We first simulate a plot the distribution of estimates for \(\hat{E} \left[L\left(\omega^t\right)\right]\) using \(h_2\) as the importance sampling distribution.

h_a = a_list[1]
h_b = b_list[1]

fig, axs = plt.subplots(1,2, figsize=(14, 10))

μ_range = np.linspace(0, 2, 100)

for i, t in enumerate([1, 20]):


    μ_L_p, μ_L_q = simulate(g_a, g_b, h_a, h_b, N_simu, T=t)
    μ_hat_p, μ_hat_q = np.nanmean(μ_L_p), np.nanmean(μ_L_q)
    σ_hat_p, σ_hat_q = np.nanvar(μ_L_p), np.nanvar(μ_L_q)

    axs[i].set_xlabel('$μ_L$')
    axs[i].set_ylabel('frequency')
    axs[i].set_title(f'$T$={t}')
    n_p, bins_p, _ = axs[i].hist(μ_L_p, bins=μ_range, color='r', alpha=0.5, label='$g$ generating')
    n_q, bins_q, _ = axs[i].hist(μ_L_q, bins=μ_range, color='b', alpha=0.5, label='$h_2$ generating')
    axs[i].legend(loc=4)

    for n, bins, μ_hat, σ_hat in [[n_p, bins_p, μ_hat_p, σ_hat_p],
                                  [n_q, bins_q, μ_hat_q, σ_hat_q]]:
        idx = np.argmax(n)
        axs[i].text(bins[idx], n[idx], r'$\hat{μ}$='+f'{μ_hat:.4g}'+r', $\hat{σ}=$'+f'{σ_hat:.4g}')

plt.show()
_images/e5cd3da5157b82d2020aedd576323a963dc776779cbd7c7d4e4cab2d5f0fe011.png

Our simulations suggest that indeed \(h_2\) is a quite good importance sampling distribution for our problem.

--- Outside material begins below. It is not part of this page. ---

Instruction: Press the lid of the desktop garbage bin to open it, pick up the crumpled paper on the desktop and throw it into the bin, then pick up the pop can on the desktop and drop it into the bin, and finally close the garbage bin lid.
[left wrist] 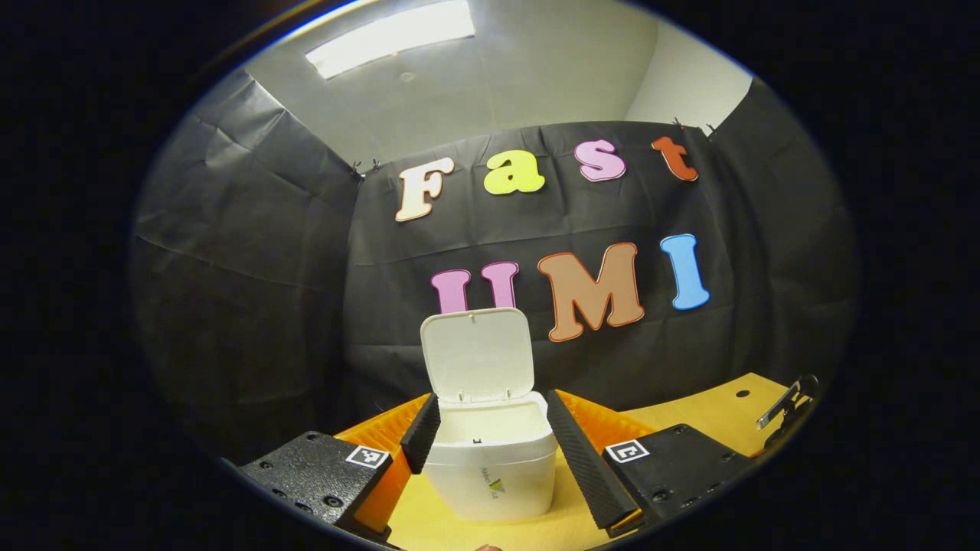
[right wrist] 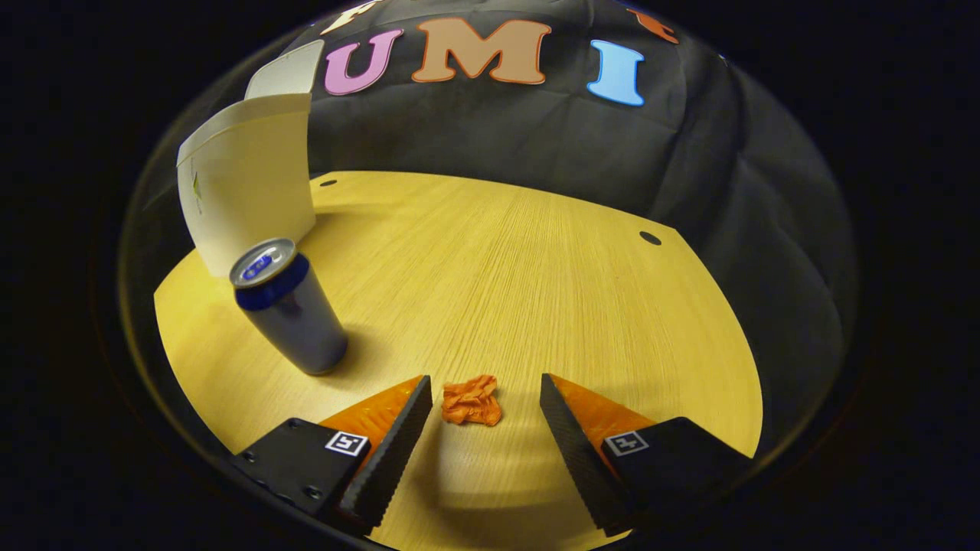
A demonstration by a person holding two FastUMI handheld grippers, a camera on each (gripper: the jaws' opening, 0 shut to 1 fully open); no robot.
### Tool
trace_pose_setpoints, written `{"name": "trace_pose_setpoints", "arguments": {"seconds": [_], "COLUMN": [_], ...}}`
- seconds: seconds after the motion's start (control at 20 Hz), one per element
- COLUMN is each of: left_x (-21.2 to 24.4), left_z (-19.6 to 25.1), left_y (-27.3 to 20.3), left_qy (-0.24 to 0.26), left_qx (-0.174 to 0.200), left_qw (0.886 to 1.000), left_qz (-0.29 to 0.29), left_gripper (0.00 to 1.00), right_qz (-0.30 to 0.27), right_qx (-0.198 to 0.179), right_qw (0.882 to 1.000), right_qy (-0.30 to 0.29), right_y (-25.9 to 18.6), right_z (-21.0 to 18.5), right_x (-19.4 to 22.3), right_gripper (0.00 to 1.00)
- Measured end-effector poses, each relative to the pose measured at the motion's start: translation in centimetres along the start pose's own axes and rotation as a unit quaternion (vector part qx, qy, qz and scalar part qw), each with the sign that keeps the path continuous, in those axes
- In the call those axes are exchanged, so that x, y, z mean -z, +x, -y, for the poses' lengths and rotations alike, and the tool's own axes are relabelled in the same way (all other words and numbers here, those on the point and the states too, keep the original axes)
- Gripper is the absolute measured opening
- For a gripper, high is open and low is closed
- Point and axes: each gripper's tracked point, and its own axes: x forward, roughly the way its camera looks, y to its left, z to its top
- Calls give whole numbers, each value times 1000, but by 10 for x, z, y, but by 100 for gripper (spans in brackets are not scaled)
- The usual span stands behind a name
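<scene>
In the left gripper view, the left gripper [left wrist: 490, 436] hangs released, its two fingers spread wide to either side of a white garbage bin [left wrist: 490, 474] that stands on the wooden table [left wrist: 712, 417]. The bin's lid [left wrist: 476, 353] stands raised at twelve o'clock above the open mouth. In the right gripper view, the bin sits at ten o'clock, and a blue-topped pop can [right wrist: 289, 310] stands upright just in front of it. At six o'clock the right gripper [right wrist: 484, 409] is released too, fingers apart, with the orange crumpled paper [right wrist: 472, 401] lying on the table between the fingertips, touching neither.
</scene>
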Motion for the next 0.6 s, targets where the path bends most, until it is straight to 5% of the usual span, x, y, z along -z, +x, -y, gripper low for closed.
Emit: {"name": "trace_pose_setpoints", "arguments": {"seconds": [0.15,0.45,0.55,0.6], "left_x": [3,5,8,7], "left_z": [1,2,3,3], "left_y": [0,1,1,2], "left_qy": [0,12,11,10], "left_qx": [-3,-4,-3,-3], "left_qw": [1000,1000,1000,1000], "left_qz": [-7,-8,-11,-11], "left_gripper": [87,87,87,87], "right_qz": [-21,-35,-29,-29], "right_qx": [-6,-51,-45,-40], "right_qw": [1000,998,998,997], "right_qy": [-12,-21,-43,-56], "right_y": [7,12,14,13], "right_z": [-6,-17,-17,-15], "right_x": [15,20,17,17], "right_gripper": [100,84,51,48]}}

Even at \(T=20\), the mean is very close to \(1\) and the variance is small.

h_a = a_list[2]
h_b = b_list[2]

fig, axs = plt.subplots(1,2, figsize=(14, 10))

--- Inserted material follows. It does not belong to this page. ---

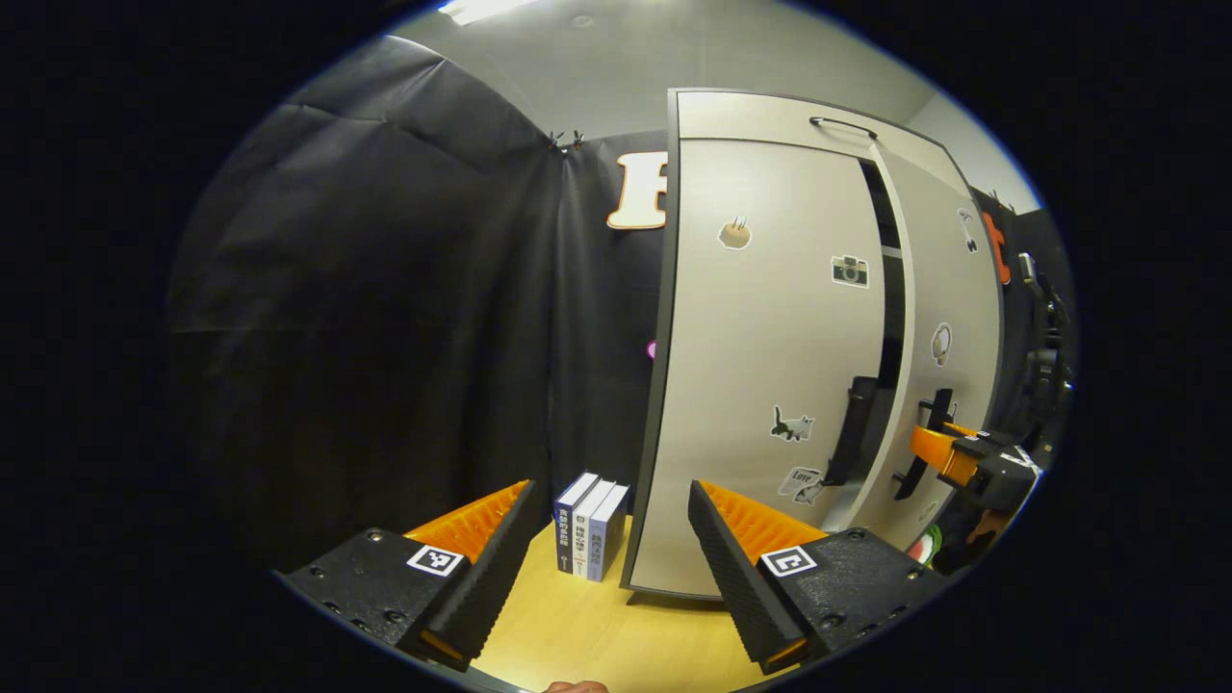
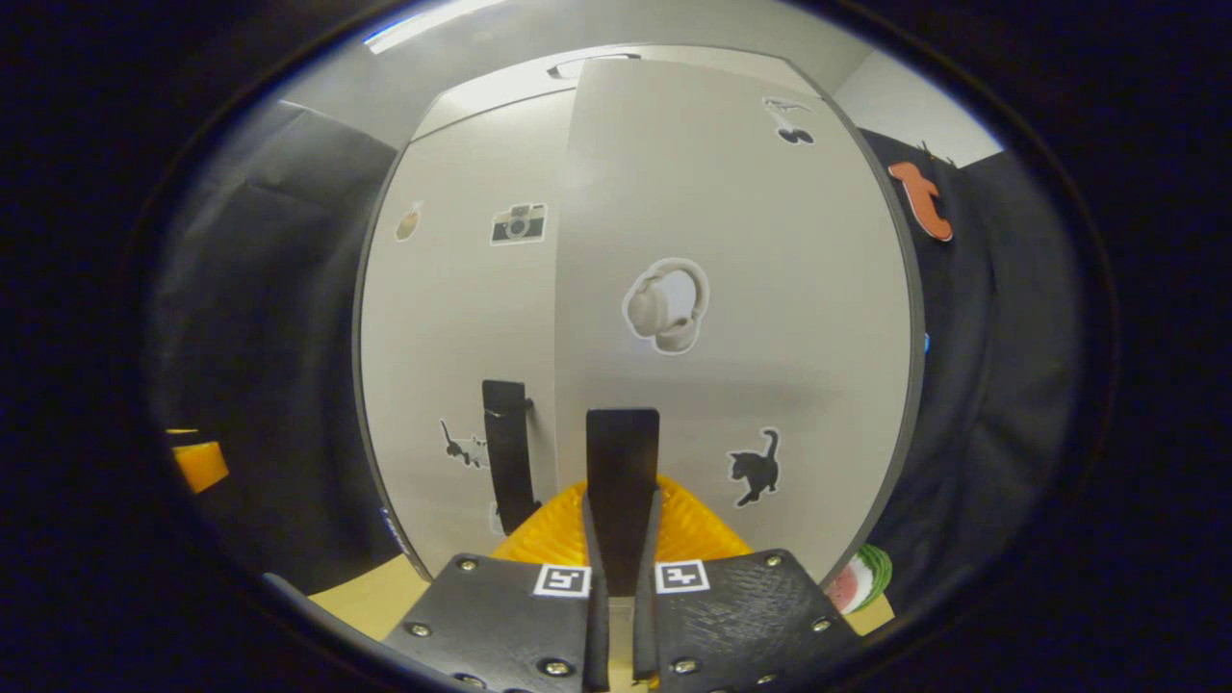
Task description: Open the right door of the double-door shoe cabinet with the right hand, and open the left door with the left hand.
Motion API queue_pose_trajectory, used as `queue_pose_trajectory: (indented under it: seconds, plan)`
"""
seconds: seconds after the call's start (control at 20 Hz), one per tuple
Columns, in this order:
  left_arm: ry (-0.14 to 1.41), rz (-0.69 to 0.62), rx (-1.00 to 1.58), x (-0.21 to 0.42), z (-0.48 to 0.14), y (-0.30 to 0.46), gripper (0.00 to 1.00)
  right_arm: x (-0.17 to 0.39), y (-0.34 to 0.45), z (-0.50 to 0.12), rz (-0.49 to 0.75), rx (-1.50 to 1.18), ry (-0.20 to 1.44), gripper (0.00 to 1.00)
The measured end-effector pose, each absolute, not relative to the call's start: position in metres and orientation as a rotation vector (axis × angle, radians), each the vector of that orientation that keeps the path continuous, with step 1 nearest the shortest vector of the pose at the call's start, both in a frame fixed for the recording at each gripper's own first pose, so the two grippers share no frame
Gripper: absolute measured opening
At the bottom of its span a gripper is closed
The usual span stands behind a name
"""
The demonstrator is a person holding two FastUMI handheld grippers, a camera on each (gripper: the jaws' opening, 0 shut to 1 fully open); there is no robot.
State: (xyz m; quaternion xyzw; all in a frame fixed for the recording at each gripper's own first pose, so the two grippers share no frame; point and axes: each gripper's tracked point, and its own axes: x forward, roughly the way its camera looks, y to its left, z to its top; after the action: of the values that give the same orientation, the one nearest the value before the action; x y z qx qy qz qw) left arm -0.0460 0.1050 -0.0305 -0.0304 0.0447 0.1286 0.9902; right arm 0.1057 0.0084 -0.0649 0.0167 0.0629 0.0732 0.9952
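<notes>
Here the cabinet [image 1: 770,385] stands upright on the wooden bench [image 1: 597,626], pale grey, its two doors dotted with small stickers. The right tongs [image 2: 621,539] are clamped on the right handle [image 2: 623,462], a dark vertical bar; both fingers press its sides with no gap left. From the left gripper view the same tongs [image 1: 929,443] show off to the right at that handle [image 1: 924,443], and the right door [image 1: 948,318] has swung a little way out: a dark slit runs between it and the left door [image 1: 770,366], widest near the top. In the right gripper view the right door [image 2: 731,289] sits slightly proud of the left door [image 2: 462,318], with the seam between them running down the middle.

The left tongs [image 1: 611,539] stand wide apart, holding nothing, hovering over the bench in front of the cabinet's left edge. One finger lines up near the left door's lower corner, but I cannot tell that it touches. The left handle [image 1: 852,428], another dark vertical bar, sits near the door's inner edge, well apart from those tongs; it also shows in the right gripper view [image 2: 508,452], just beside the clamped one.

Three books [image 1: 589,525] stand upright on the bench just left of the cabinet, against the black cloth wall [image 1: 385,289]. A watermelon slice [image 2: 861,577] lies at the cabinet's lower right corner.
</notes>
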Motion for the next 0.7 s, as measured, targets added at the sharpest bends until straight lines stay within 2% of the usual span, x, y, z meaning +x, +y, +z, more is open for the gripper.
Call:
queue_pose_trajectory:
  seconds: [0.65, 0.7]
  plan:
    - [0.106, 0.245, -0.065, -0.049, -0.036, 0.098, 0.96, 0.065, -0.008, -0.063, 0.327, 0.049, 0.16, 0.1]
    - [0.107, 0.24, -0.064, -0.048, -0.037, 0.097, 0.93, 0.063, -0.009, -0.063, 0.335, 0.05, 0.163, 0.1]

μ_range = np.linspace(0, 2, 100)

for i, t in enumerate([1, 20]):


    μ_L_p, μ_L_q = simulate(g_a, g_b, h_a, h_b, N_simu, T=t)
    μ_hat_p, μ_hat_q = np.nanmean(μ_L_p), np.nanmean(μ_L_q)
    σ_hat_p, σ_hat_q = np.nanvar(μ_L_p), np.nanvar(μ_L_q)

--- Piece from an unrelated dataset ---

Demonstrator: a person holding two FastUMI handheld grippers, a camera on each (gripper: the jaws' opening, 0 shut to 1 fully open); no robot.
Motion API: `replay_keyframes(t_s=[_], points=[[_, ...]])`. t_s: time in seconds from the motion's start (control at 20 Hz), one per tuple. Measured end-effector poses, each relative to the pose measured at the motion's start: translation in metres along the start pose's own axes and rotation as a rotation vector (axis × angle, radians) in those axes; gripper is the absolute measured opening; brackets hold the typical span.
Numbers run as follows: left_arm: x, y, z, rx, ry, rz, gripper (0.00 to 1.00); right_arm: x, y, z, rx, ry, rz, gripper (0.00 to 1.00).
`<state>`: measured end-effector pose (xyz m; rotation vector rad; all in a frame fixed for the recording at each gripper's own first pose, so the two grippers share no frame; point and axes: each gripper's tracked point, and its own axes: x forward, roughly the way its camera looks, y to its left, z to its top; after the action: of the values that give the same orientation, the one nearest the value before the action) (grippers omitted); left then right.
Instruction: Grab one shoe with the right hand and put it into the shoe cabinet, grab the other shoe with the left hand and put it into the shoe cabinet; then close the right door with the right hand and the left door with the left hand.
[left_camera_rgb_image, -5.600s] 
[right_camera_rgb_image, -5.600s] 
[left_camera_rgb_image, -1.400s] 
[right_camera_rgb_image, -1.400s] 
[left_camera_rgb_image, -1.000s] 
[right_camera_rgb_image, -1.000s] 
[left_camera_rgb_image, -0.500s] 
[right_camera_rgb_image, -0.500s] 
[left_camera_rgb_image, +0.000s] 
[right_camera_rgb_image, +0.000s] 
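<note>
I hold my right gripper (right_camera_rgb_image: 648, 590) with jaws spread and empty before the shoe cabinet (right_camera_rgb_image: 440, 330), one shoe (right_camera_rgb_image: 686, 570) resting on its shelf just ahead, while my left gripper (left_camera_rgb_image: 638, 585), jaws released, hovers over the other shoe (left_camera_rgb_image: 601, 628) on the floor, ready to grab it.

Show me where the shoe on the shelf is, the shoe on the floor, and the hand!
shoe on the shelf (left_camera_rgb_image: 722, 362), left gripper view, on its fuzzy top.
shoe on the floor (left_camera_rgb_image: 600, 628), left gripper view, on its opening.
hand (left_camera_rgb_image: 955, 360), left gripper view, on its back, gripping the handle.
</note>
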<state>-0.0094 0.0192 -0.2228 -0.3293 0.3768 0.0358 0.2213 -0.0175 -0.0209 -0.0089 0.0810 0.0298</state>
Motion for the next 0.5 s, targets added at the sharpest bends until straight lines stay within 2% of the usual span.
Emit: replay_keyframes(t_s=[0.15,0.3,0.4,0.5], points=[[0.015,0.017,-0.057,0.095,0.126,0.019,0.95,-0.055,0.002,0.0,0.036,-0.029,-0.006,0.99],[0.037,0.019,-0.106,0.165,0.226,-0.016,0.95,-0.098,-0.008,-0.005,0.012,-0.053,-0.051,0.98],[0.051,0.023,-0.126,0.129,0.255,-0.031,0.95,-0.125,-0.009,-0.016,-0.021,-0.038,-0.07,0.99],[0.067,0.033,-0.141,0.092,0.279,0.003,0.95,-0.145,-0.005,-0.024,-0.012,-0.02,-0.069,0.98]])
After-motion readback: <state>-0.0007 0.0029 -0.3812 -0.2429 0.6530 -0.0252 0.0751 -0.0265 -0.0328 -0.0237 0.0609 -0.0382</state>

    axs[i].set_xlabel('$μ_L$')
    axs[i].set_ylabel('frequency')
    axs[i].set_title(f'$T$={t}')
    n_p, bins_p, _ = axs[i].hist(μ_L_p, bins=μ_range, color='r', alpha=0.5, label='$g$ generating')
    n_q, bins_q, _ = axs[i].hist(μ_L_q, bins=μ_range, color='b', alpha=0.5, label='$h_3$ generating')
    axs[i].legend(loc=4)

    for n, bins, μ_hat, σ_hat in [[n_p, bins_p, μ_hat_p, σ_hat_p],
                                  [n_q, bins_q, μ_hat_q, σ_hat_q]]:
        idx = np.argmax(n)
        axs[i].text(bins[idx], n[idx], r'$\hat{μ}$='+f'{μ_hat:.4g}'+r', $\hat{σ}=$'+f'{σ_hat:.4g}')

plt.show()
_images/39e288f78dbb43aa718ea6e8dfd1cd947552ce95ff4325c20f245c765d3d8846.png

However, \(h_3\) is evidently a poor importance sampling distribution for our problem, with a mean estimate far away from \(1\) for \(T = 20\).

Notice that even at \(T = 1\), the mean estimate with importance sampling is more biased than sampling with just \(g\) itself.

Thus, our simulations suggest that for our problem we would be better off simply using Monte Carlo approximations under \(g\) than using \(h_3\) as an importance sampling distribution.